■ Task to complete: Would you quote the material below from its first line through the line containing "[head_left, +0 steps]", exactly and with both ends included?

Source material Start Marker

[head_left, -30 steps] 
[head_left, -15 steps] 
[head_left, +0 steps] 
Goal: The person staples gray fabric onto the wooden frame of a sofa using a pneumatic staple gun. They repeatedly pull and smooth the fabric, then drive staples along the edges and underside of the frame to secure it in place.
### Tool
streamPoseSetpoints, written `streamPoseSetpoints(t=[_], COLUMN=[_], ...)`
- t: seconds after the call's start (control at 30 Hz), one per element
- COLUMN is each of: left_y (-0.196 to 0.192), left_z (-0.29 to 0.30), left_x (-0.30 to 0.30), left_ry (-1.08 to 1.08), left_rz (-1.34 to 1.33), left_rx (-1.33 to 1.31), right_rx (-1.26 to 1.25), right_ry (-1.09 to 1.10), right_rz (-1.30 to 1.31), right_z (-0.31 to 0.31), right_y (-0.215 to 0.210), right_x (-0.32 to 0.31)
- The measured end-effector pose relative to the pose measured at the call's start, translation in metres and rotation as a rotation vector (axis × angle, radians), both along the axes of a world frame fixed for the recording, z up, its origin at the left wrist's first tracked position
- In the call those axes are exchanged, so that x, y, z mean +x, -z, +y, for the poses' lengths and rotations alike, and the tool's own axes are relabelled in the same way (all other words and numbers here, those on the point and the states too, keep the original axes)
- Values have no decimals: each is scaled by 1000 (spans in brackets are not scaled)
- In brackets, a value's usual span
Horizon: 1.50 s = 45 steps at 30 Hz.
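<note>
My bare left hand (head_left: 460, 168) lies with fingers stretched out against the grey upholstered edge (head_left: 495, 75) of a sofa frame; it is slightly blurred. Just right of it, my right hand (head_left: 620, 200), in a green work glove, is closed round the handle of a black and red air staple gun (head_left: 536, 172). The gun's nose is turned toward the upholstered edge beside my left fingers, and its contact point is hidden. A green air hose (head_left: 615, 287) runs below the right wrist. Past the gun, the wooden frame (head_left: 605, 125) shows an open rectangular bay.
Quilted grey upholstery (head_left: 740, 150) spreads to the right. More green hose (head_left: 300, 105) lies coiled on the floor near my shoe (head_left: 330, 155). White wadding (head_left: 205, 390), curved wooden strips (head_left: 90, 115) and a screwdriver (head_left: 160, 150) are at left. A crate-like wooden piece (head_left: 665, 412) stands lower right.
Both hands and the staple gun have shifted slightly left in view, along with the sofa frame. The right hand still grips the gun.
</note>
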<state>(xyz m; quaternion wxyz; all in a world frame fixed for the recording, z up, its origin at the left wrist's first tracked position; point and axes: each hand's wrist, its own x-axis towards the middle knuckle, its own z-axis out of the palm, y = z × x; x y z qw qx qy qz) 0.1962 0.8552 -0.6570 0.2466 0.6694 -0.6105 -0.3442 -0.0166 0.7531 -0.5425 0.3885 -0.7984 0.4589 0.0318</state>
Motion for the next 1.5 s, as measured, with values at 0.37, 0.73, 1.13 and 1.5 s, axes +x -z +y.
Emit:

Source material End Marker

■ Solution for this exercise:
[head_left, -30 steps] 
[head_left, -15 steps] 
[head_left, +0 steps] 

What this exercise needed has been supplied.